= What to work on =
Once the pictures are set aside, repeat all of the data below exactly.

= The data =
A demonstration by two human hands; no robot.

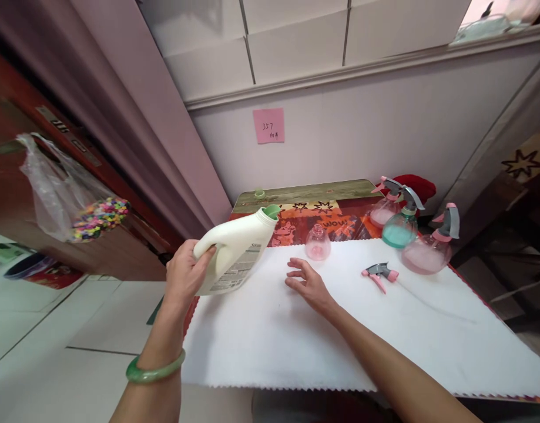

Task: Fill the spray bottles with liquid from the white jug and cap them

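Observation:
My left hand [185,273] grips the handle of a white detergent jug [237,249], which is tilted with its green spout toward the right and its cap off. A green cap [260,193] lies at the far edge of the table. An open pink bottle [318,242] without a sprayer stands on the white cloth [296,335], just beyond my right hand [307,283]. That hand rests on the cloth with fingers spread and holds nothing. A loose pink and grey sprayer head [379,274] with its tube lies to the right.
Three spray bottles stand at the back right: a pink one [384,208], a teal one [402,226] and a larger pink one [428,249]. A pink note [268,125] is stuck on the wall. A plastic bag of beads [76,205] hangs at left.

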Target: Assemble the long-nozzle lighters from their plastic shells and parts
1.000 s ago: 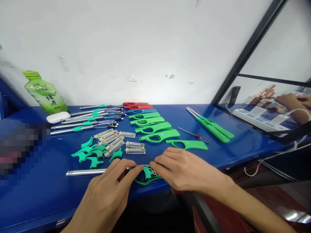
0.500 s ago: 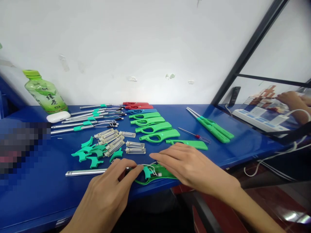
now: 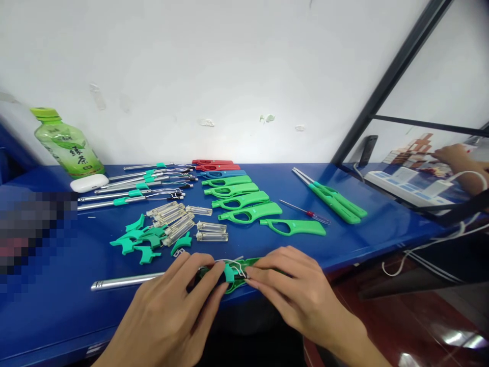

= Result below =
A demonstration by two human hands; no robot.


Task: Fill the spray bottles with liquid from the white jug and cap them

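Observation:
My left hand [185,273] grips the handle of a white detergent jug [237,249], which is tilted with its green spout toward the right and its cap off. A green cap [260,193] lies at the far edge of the table. An open pink bottle [318,242] without a sprayer stands on the white cloth [296,335], just beyond my right hand [307,283]. That hand rests on the cloth with fingers spread and holds nothing. A loose pink and grey sprayer head [379,274] with its tube lies to the right.
Three spray bottles stand at the back right: a pink one [384,208], a teal one [402,226] and a larger pink one [428,249]. A pink note [268,125] is stuck on the wall. A plastic bag of beads [76,205] hangs at left.
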
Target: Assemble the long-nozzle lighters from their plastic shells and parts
1.000 s ago: 
0.500 s ago: 
now: 

No further work remains on the exercise.